Yesterday, as is normal for a Friday morning, there was a packed courtroom in Glasgow Sheriff Court. This court was scheduled to deal with around 100 miscellaneous civil cases, including a number where parties were attending the court themselves as they did not have lawyers.
The Sheriff progressed quickly and efficiently through the morning’s business, taking care to explain to the unrepresented parties what was happening and working to, as the rules require, “secure the expeditious progress of the case”.
Early on came a lovely moment, which could only have occurred in the West of Scotland (and for those who point out it could have happened elsewhere, I disagree, so there!)

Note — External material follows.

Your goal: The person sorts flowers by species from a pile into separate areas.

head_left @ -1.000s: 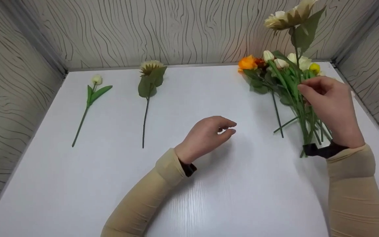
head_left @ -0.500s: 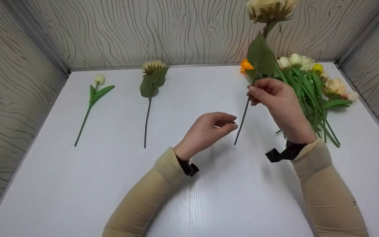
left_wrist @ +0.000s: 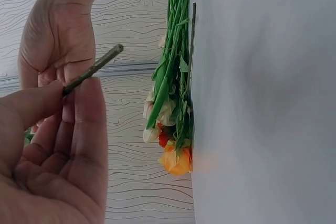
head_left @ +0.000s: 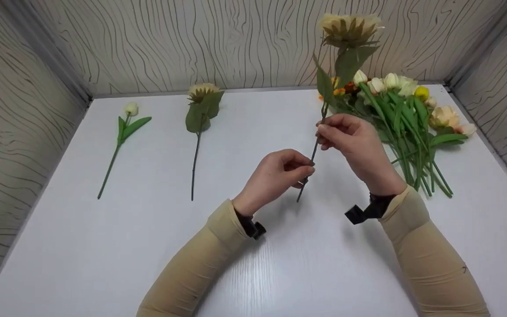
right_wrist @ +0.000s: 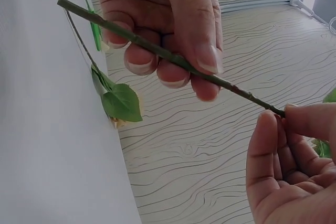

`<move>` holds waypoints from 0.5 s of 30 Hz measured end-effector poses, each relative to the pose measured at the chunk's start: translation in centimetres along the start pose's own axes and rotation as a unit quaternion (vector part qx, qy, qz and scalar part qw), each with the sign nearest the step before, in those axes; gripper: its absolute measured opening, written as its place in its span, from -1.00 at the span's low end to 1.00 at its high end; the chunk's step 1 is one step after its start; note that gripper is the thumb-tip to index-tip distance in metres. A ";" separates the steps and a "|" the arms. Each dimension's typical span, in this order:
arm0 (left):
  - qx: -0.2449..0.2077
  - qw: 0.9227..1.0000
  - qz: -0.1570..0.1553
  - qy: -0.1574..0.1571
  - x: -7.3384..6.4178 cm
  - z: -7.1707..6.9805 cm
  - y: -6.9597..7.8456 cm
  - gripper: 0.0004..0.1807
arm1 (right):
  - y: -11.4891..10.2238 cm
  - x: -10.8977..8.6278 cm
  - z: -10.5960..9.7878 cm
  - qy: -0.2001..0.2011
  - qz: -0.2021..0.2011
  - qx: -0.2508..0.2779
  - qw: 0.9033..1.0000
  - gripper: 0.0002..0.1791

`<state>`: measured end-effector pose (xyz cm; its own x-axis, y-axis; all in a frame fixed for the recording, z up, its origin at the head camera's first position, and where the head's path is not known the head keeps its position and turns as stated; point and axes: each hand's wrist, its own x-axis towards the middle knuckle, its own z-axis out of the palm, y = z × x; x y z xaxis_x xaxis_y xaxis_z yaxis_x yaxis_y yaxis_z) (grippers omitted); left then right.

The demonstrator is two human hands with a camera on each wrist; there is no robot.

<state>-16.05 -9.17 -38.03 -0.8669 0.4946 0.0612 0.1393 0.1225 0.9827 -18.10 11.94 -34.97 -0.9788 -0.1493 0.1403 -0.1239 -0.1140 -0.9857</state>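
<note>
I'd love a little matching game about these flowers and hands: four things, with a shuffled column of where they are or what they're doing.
1. White tulip
2. Left hand
3. Right hand
4. Yellow flower

A. Pinches the stem of the raised cream flower, nearer the bloom
B. In the flower pile, right
C. Farthest left on the table
D. Pinches that stem nearer its bottom end

Pairs: 1-C, 2-D, 3-A, 4-B
</note>
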 end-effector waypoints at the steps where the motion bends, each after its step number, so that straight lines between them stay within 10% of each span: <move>1: -0.001 1.000 -0.002 -0.002 0.0 0.0 0.0 -0.90 | 0.0 0.0 0.0 0.003 0.002 0.007 1.000 -0.65; 15: -0.018 1.000 -0.013 -0.006 0.0 0.2 0.0 -0.93 | 0.2 0.3 0.1 0.029 0.001 0.028 0.999 -0.62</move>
<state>-15.93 -9.05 -38.01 -0.8638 0.5028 0.0341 0.1001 0.1049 0.9894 -18.42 11.74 -35.14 -0.9871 -0.0929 0.1302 -0.1132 -0.1693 -0.9790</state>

The Sheriff was being asked to schedule a legal hearing for a later date. The Sheriff Clerk suggested that the hearing should be on the 12th July.
Then came the moment…
The Sheriff said, “I don’t know where the agents in this case are from, so I don’t know if they are aware of what the 12th July is …”
From some of the members of the public there was an audible gasp…
What relevance would the 12th July have for the scheduling of a court hearing?
Was the court action connected to large numbers of people marching in their colourful outfits, playing their party tunes, to celebrate historical events across the sea some time ago?
Was the Sheriff suggesting that the lawyers might be wearing their finery and thus unavailable to attend court?
After a short pause, which was a masterpiece of comic timing (almost certainly unconscious, as I would not suggest that the Sheriff was making a joke about this matter, especially in Glasgow), he spoke again.
“If you are not from here, you may not realise that 12th July is Glasgow Fair Friday…does it suit for the case to be on that day?”
The crowded courtroom sighed in relief. Thankfully we had avoided the risk of a “Sheriff in Boyne-related Outburst” headline.